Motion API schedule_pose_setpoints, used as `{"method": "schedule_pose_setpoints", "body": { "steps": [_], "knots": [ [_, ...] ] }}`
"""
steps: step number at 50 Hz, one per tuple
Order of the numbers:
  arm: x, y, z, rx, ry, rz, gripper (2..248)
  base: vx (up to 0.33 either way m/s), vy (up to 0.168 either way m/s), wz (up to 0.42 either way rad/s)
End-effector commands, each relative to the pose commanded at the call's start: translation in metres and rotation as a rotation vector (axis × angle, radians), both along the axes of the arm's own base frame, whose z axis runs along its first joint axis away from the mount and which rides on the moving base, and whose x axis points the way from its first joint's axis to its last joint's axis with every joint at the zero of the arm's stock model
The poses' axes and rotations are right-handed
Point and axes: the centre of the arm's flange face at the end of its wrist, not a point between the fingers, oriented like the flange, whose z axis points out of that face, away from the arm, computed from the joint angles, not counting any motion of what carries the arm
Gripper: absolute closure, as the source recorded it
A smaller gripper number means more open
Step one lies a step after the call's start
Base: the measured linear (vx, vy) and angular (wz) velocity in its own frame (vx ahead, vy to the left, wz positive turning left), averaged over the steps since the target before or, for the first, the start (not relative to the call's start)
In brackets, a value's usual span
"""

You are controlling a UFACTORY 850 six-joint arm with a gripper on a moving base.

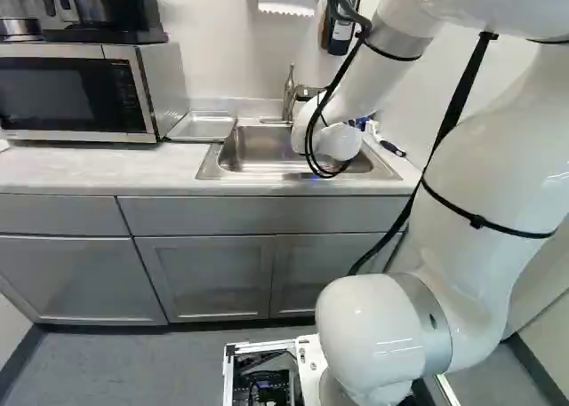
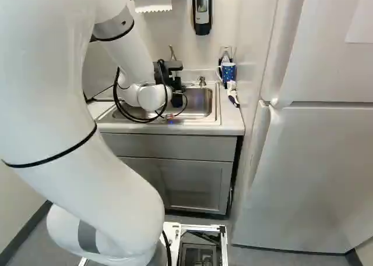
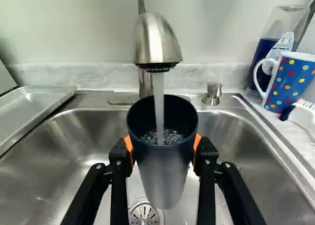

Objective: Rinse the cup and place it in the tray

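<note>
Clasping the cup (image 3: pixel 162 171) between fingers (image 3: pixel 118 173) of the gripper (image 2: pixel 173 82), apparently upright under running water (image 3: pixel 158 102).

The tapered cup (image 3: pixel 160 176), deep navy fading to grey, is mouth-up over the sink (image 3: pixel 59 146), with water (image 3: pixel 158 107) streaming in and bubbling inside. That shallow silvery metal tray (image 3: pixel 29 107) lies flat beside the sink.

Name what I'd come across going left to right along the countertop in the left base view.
Microwave, metal tray, faucet, brush.
</note>
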Motion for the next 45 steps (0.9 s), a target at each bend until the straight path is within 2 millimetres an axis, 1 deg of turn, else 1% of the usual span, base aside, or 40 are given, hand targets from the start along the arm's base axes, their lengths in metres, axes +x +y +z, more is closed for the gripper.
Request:
{"method": "schedule_pose_setpoints", "body": {
  "steps": [45],
  "knots": [
    [0.0000,0.0000,0.0000,0.000,0.000,0.000,125,0.000,0.000,0.000]
  ]
}}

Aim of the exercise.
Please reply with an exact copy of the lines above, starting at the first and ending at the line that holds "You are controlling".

Solved problem.
Motion API schedule_pose_setpoints, used as `{"method": "schedule_pose_setpoints", "body": { "steps": [_], "knots": [ [_, ...] ] }}`
"""
steps: step number at 50 Hz, one per tuple
Order of the numbers:
  arm: x, y, z, rx, ry, rz, gripper (2..248)
  base: vx (up to 0.33 either way m/s), vy (up to 0.168 either way m/s), wz (up to 0.42 either way rad/s)
End-effector commands, each relative to the pose commanded at the call's start: translation in metres and rotation as a rotation vector (axis × angle, radians), both along the axes of the arm's own base frame, whose z axis runs along its first joint axis away from the mount and which rides on the moving base, and whose x axis points the way from its first joint's axis to its last joint's axis with every joint at the zero of the arm's stock model
The poses' axes and rotations are right-handed
Point and axes: the centre of the arm's flange face at the end of its wrist, not a point between the fingers, oriented like the flange, whose z axis points out of that face, away from the arm, computed from the joint angles, not counting any motion of what carries the arm
Gripper: absolute closure, as the source recorded it
A smaller gripper number means more open
Step one lies a step after the call's start
Base: the measured linear (vx, vy) and angular (wz) velocity in its own frame (vx ahead, vy to the left, wz positive turning left), averaged over the steps since the target before or, for the first, the start (not relative to the call's start)
In brackets, a value's usual span
"""

You are controlling a UFACTORY 850 six-joint arm with a gripper on a moving base.

Work on the exercise is finished.